The herb gardens are huge - great beds of yarrow and comfrey, milk-thistle and marigold, fennel and meadowsweet, with broad paths in between. Romy is apologetic about their state. “It’s completely full of weeds - we had this weird winter earlier this year when it just rained and rained. A lot of the plants simply drowned - those little shoots there are all that is left of our echinacea, and we haven’t seen any St. Johns Wort at all. And when everything finally started growing, I was away for a month, and we were short of volunteers.”

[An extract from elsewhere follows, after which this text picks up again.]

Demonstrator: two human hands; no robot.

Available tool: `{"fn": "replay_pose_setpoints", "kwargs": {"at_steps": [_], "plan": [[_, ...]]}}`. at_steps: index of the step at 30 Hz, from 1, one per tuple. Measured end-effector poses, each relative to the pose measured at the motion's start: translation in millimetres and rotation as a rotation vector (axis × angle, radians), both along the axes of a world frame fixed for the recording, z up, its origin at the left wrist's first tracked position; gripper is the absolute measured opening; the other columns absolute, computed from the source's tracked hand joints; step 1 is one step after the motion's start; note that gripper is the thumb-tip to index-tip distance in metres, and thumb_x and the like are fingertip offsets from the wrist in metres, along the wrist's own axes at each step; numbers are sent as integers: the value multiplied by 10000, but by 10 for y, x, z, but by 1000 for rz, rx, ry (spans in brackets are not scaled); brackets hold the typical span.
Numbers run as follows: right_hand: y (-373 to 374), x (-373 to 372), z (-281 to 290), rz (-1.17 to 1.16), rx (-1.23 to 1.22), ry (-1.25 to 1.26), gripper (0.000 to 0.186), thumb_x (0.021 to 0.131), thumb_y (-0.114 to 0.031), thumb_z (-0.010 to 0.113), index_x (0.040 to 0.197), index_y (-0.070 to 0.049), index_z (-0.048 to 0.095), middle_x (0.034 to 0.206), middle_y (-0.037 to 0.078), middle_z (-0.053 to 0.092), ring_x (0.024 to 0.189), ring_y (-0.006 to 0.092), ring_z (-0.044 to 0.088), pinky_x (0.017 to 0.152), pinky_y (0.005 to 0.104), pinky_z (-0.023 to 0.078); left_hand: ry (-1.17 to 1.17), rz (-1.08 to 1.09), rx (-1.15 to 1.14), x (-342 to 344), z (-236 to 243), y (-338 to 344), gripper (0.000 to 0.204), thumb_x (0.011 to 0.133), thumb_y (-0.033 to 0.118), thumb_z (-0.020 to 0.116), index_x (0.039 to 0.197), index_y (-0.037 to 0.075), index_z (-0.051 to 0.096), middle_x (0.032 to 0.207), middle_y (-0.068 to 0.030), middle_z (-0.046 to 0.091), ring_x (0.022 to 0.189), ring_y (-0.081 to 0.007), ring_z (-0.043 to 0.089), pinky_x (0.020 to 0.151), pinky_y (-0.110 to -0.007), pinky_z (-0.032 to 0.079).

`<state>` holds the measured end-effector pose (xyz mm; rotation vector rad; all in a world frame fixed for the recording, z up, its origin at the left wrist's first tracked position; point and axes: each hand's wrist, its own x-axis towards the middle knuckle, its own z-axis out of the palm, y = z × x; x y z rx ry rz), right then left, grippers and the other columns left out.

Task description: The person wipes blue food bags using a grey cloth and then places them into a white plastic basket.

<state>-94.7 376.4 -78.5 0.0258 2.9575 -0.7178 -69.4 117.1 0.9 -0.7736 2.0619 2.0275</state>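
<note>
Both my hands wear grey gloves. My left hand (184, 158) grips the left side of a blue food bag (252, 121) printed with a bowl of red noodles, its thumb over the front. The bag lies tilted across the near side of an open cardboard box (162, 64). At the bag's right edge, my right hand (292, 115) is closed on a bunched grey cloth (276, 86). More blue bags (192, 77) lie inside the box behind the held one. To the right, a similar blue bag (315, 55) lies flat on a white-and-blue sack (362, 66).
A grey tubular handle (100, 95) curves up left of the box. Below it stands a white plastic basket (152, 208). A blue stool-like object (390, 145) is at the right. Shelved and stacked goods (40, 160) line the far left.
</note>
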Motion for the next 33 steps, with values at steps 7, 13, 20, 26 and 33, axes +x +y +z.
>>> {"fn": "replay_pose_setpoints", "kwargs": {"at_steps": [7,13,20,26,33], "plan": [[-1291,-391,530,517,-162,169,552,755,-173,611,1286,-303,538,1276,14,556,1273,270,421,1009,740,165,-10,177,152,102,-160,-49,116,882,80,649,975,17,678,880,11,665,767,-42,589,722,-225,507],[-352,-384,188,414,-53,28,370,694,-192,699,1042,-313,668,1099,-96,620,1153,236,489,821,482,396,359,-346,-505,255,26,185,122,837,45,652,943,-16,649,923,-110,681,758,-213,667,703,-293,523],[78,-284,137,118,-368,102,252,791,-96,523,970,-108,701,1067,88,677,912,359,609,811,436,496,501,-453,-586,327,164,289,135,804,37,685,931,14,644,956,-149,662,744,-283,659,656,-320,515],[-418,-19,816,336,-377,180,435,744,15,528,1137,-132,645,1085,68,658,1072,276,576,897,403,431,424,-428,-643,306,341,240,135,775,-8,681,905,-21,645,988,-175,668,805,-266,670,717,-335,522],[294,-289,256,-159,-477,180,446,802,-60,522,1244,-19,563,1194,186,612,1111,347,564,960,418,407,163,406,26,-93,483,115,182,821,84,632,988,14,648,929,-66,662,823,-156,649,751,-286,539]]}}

The plan is to find a qualified herbalist who can come here and make this her base. But the herbs have already starred in the first of a series of residential courses: four seasonal weekend courses in experiential herbal medicine, hands-on stuff led by herbalist Anne McIntyre. Over their weekends, her students will spend time foraging for wild herbs in the hedgerows, fields and woods. Then they look at their harvest of herbs, taste them, learn what they’re good for, master the production of a range of herbal products such as infusions, decoctions, glycerites and tinctures, balms and ointments. They will take home a range of preparations for health and wellbeing.
And in the new year, Romy will launch her most ambitious project yet, the first of a series of year-long residential courses for around 10 young people, graduates,or school-leavers, aiming to produce a set of natural leaders, trained in running a business in a fair and ethical way, with highly-developed communication and entrepreneurial skills, and a strong base in the natural world. From Trill Farm, she hopes, a new generation will emerge of purposeful young people empowered and eager to make a difference, as she herself has been doing for the last 35 years.